Reduce your inflammation

Inflammation can directly impact how we feel mentally and physically. When there is lingering inflammation, you may feel irritable, experience low or erratic moods, be anxious, depressed and more. In short, inflammation is our immune system response, and a variety of foods have the ability to either enhance or reduce inflammation. It is critical to remove foods that may be triggering an immune system response in your body and therefore leading to prolonged inflammation, and therefore lack of mental health. As everyone is an individual, it can be that you need to find what the foods are that your body is reacting to, however it may be considered to eliminate or reduce the most popular foods that are known to cause a level of inflammation in some people. These include gluten, dairy, corn, soy and vegetable oils. It is not to say to eliminate these forever, it is simply to find what may be triggering your own personal inflammation, or to consume these foods in their purest form and prepared traditionally. For example, gluten is much better tolerated when it is fermented - such as a sourdough bread!

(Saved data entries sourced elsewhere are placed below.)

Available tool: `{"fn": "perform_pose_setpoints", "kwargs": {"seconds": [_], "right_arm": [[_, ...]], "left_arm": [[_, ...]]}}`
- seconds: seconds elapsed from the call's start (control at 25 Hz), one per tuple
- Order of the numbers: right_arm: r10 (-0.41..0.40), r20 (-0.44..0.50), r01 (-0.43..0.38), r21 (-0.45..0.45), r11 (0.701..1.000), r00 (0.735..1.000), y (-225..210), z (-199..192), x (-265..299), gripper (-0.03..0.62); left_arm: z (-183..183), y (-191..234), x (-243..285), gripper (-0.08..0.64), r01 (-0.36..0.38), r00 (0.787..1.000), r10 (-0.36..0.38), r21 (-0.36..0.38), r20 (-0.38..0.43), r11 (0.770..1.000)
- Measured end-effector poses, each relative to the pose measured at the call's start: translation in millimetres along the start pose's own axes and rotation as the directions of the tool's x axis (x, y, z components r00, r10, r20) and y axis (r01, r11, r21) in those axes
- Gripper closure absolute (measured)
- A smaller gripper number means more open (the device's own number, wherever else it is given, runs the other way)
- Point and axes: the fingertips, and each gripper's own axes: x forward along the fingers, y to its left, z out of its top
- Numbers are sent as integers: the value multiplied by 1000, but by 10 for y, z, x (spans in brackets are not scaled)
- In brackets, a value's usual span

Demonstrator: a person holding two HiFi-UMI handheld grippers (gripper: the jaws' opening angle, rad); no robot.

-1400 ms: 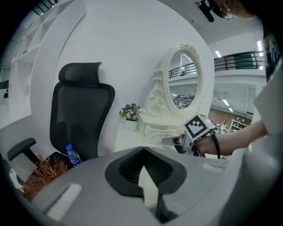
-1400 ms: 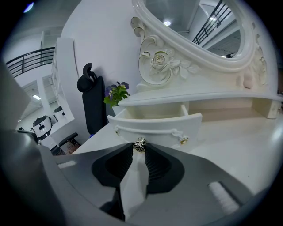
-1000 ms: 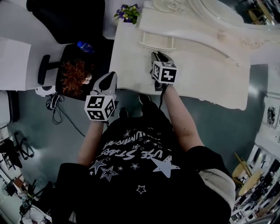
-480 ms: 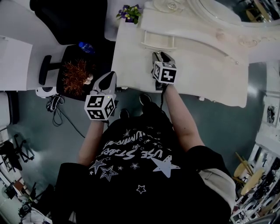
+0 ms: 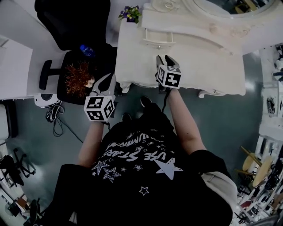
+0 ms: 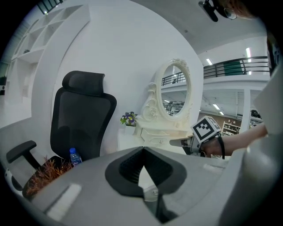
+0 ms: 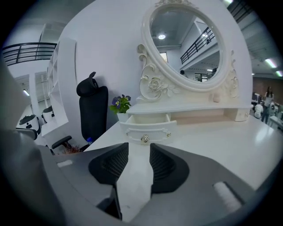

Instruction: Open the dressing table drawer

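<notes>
The white dressing table (image 5: 212, 66) carries an oval mirror (image 7: 185, 44) and a small drawer (image 7: 146, 128) under the shelf. The drawer stands pulled out a little, its metal knob (image 7: 144, 139) facing me. In the head view the drawer (image 5: 158, 39) lies just beyond my right gripper (image 5: 164, 57). That gripper (image 7: 139, 152) hovers over the table top a short way from the knob, open by a narrow gap with nothing between its pads. My left gripper (image 5: 107, 78) hangs off the table's front left corner, its tips (image 6: 142, 150) meeting, holding nothing.
A black office chair (image 5: 73, 17) stands left of the table, with a blue-capped bottle (image 5: 86, 47) and a reddish-brown bushy plant (image 5: 77, 77) on its seat. A small pot of purple flowers (image 5: 130, 13) sits at the table's back left corner. Cables lie on the floor (image 5: 55, 114).
The head view has shifted a little, showing more of the table's right end. Both grippers stay about where they were, and the drawer stays pulled out.
</notes>
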Motion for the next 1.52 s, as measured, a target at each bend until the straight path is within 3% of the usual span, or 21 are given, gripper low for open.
{"fn": "perform_pose_setpoints", "kwargs": {"seconds": [0.12, 0.32, 0.52, 0.76, 1.16, 1.52], "right_arm": [[-31, 32, 31, 15, 999, 999, 39, -54, -307, 433], [-85, 62, 83, 34, 996, 994, 52, -177, -786, 561], [-94, 125, 85, 74, 994, 988, -64, -164, -1163, 565], [-84, 136, 79, 36, 996, 987, -370, -228, -1625, 565], [-46, 153, 44, 18, 999, 987, -995, -577, -2549, 565], [-3, 166, 3, 3, 1000, 986, -1288, -986, -3171, 565]], "left_arm": [[-66, -23, -140, 558, 36, 999, -36, 7, 5, 999], [-200, -106, -308, 558, 78, 997, -78, 10, -3, 997], [-311, -338, -388, 558, 109, 994, -109, 28, -14, 994], [-404, -841, -381, 558, 134, 991, -133, 44, -27, 990], [-619, -1968, -508, 558, 143, 990, -142, 69, -20, 987], [-915, -2744, -834, 558, 141, 990, -140, 74, -18, 987]]}}
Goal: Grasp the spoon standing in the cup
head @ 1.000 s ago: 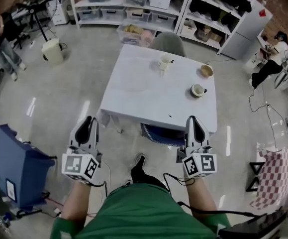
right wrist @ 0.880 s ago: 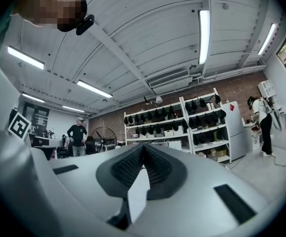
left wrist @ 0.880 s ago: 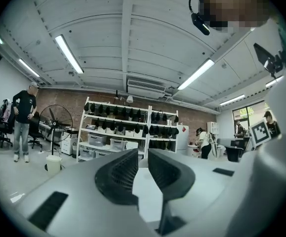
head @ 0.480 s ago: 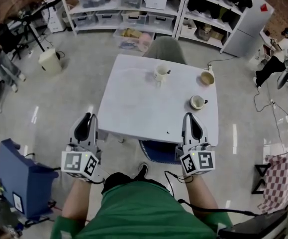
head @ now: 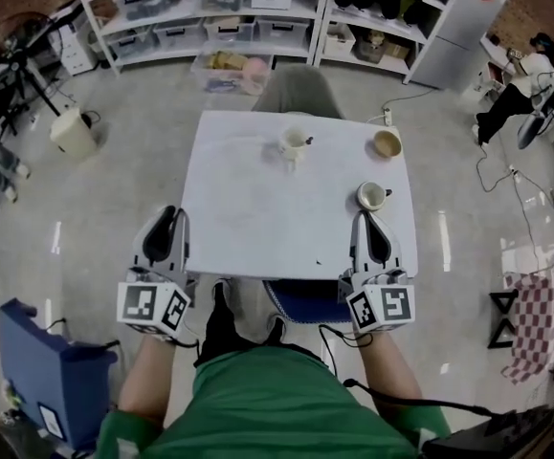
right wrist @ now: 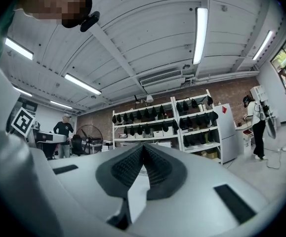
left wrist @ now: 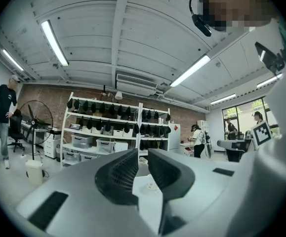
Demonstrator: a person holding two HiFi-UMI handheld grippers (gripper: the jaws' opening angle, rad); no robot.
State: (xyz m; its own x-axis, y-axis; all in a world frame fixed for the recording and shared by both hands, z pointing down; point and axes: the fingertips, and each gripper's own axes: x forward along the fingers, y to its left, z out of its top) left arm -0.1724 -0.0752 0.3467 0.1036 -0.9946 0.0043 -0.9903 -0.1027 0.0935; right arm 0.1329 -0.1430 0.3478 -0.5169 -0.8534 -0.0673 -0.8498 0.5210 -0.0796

Utilise nature’s medicine if you need to

Adaptogens are a group of herbs that have been shown to assist with our mood. They help us ‘adapt’ to situations in our life that may be perceived as stressful. Ashwaghanda is one type of adaptogen, and I have to say that it is my favourite! It has been shown to calm anxiety, reduce our stress response, improve our mood and sleep. Other adaptogens include herbs such as tulsi, korean ginseng, rhodiola and more, which have all been shown to have their individual benefits on our mood.